▽

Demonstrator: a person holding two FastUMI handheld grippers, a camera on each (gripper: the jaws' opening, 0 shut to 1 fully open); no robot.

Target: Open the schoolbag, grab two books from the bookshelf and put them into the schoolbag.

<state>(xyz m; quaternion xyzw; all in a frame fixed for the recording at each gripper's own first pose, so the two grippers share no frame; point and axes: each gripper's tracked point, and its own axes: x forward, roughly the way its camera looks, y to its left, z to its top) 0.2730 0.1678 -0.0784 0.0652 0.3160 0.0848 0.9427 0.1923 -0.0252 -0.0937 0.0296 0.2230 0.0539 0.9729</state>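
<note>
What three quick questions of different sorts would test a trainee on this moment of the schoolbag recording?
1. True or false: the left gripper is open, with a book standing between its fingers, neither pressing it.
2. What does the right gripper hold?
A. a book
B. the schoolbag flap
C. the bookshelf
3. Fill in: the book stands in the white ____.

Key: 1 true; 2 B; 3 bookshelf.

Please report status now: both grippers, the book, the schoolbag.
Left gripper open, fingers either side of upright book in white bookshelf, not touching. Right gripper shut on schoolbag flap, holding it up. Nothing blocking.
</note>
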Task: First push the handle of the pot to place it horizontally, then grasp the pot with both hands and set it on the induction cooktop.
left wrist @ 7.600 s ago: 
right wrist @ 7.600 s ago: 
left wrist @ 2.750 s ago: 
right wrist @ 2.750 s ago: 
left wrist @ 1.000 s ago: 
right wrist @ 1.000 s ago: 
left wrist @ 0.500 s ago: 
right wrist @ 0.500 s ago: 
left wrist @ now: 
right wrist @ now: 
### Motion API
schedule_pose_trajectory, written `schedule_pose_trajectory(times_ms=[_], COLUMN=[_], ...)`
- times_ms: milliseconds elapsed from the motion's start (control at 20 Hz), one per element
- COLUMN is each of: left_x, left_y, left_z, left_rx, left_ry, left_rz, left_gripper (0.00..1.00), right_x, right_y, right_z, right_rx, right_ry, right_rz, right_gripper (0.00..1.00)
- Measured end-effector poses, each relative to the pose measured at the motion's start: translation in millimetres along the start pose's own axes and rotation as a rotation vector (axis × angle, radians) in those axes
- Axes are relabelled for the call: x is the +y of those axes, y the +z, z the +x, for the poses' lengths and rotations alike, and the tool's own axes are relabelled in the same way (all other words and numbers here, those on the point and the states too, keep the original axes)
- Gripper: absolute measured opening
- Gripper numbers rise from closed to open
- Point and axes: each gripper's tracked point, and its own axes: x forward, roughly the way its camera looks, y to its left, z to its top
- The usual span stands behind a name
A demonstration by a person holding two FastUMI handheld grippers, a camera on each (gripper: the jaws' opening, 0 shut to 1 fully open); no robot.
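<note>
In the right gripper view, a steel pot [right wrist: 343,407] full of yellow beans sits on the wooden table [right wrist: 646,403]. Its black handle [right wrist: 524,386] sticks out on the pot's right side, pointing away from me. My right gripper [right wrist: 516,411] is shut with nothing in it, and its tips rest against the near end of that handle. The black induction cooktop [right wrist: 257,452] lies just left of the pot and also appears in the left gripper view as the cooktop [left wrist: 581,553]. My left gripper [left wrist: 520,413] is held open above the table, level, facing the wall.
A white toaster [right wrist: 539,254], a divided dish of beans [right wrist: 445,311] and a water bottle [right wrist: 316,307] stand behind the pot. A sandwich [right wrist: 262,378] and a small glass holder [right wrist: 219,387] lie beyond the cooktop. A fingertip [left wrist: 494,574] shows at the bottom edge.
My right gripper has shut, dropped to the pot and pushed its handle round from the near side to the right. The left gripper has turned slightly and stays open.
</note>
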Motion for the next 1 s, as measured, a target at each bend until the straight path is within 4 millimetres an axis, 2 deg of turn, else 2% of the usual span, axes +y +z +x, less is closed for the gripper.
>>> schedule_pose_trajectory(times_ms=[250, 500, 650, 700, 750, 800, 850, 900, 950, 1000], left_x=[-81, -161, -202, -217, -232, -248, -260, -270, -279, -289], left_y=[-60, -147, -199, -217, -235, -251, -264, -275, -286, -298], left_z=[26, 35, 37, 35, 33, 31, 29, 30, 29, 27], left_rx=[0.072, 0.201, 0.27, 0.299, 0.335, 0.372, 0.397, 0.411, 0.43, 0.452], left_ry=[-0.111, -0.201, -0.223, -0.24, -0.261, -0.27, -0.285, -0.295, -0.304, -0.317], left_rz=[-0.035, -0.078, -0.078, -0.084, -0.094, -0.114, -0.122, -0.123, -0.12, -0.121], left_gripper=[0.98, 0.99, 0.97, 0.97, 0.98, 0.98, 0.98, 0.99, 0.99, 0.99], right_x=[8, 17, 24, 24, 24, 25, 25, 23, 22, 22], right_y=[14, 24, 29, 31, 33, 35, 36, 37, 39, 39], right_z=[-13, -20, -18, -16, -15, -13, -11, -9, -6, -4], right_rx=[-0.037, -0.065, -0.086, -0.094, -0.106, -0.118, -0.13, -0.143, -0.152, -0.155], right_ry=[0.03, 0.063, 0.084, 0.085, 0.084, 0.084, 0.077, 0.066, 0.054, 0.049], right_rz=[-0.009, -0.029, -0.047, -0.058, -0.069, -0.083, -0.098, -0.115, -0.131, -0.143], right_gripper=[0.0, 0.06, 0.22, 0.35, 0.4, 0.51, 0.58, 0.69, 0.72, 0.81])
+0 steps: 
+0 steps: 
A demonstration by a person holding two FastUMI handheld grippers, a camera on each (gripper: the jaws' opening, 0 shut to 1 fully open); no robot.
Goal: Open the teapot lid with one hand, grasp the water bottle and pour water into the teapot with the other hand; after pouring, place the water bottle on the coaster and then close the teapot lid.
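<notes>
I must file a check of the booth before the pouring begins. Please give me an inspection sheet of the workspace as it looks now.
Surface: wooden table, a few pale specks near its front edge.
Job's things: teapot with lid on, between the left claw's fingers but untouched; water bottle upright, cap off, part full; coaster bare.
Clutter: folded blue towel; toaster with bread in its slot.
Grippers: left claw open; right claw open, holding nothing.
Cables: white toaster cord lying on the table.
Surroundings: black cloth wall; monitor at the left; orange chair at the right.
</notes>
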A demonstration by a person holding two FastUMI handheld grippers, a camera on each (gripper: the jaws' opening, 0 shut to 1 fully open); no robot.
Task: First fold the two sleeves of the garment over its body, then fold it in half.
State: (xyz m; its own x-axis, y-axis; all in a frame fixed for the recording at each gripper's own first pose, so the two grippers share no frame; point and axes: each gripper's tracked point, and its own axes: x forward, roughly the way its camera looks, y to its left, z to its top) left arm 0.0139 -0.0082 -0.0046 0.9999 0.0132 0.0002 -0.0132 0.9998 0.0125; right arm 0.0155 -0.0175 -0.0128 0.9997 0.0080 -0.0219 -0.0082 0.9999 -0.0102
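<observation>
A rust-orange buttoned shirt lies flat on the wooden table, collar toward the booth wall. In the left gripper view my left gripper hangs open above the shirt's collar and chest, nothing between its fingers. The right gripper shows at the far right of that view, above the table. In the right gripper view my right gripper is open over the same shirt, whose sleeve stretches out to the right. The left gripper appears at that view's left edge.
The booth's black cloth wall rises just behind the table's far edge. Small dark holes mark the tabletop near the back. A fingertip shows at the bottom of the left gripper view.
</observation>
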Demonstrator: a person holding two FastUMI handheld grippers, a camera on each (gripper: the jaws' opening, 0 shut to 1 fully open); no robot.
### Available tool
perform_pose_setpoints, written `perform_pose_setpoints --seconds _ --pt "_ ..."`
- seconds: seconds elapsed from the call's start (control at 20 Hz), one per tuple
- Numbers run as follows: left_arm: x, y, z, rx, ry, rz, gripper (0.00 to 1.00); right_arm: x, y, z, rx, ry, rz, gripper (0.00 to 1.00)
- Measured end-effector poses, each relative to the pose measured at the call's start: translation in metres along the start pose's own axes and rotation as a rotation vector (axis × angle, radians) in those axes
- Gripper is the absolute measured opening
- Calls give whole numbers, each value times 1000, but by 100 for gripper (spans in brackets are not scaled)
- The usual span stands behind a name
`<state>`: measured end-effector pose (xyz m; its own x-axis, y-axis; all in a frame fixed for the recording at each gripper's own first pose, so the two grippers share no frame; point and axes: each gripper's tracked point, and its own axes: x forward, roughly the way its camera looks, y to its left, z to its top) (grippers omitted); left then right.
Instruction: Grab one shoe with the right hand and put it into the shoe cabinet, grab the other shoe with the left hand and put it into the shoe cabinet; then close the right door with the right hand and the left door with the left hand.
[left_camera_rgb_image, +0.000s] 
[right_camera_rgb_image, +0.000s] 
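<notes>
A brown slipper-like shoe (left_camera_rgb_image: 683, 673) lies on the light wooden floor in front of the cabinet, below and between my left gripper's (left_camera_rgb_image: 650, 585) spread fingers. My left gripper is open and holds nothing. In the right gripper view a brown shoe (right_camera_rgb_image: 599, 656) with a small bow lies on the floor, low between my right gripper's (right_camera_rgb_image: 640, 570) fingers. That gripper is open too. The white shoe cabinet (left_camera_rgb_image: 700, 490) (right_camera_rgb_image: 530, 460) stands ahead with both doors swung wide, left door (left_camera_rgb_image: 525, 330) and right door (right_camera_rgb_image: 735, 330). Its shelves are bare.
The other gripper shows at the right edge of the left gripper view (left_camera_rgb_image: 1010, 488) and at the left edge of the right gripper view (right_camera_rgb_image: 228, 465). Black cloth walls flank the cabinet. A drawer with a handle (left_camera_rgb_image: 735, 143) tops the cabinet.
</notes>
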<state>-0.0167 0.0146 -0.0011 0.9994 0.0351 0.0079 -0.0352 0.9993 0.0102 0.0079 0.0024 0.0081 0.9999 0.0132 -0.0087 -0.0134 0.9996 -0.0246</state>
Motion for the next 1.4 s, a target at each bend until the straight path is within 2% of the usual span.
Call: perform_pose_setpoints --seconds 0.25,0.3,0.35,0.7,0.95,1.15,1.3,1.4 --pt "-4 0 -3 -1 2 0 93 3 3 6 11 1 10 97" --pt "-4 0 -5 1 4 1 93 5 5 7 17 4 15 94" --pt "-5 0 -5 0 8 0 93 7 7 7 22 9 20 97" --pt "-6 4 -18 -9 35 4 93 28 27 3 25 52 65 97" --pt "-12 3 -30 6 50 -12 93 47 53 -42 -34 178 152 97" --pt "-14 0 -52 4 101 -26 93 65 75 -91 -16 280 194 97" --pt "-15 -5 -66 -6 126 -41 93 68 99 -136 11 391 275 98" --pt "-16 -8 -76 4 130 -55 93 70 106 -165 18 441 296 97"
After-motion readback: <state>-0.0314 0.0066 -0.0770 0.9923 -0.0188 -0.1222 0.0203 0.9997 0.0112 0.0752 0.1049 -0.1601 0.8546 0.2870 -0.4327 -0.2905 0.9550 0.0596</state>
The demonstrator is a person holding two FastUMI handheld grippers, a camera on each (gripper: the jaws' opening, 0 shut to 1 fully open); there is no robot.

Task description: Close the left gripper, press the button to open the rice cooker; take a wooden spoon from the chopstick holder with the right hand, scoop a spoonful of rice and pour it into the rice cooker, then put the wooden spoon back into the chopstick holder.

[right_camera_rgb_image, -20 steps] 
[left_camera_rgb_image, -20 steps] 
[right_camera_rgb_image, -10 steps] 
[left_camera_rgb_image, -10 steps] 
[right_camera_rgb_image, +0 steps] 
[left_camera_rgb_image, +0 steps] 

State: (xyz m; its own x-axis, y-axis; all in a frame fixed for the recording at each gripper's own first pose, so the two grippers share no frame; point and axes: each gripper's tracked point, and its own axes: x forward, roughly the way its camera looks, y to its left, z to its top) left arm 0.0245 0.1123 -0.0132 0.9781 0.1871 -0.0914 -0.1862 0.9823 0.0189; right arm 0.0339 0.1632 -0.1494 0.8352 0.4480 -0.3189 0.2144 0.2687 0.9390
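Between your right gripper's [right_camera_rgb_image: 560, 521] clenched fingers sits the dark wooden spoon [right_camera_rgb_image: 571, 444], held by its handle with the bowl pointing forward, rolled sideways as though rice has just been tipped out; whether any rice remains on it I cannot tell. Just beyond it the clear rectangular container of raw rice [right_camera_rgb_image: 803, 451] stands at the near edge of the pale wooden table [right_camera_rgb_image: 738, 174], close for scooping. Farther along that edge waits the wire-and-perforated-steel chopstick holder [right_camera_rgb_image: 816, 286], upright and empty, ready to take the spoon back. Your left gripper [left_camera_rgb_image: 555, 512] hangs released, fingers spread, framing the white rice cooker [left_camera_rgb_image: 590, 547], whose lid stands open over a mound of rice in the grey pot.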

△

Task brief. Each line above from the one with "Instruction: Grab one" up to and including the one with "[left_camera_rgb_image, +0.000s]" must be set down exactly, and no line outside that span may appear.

Answer section.
Instruction: Grab one shoe with the right hand and put it into the shoe cabinet, grab the other shoe with the left hand and put it into the shoe cabinet; then close the right door with the right hand and the left door with the left hand.
[left_camera_rgb_image, +0.000s] 

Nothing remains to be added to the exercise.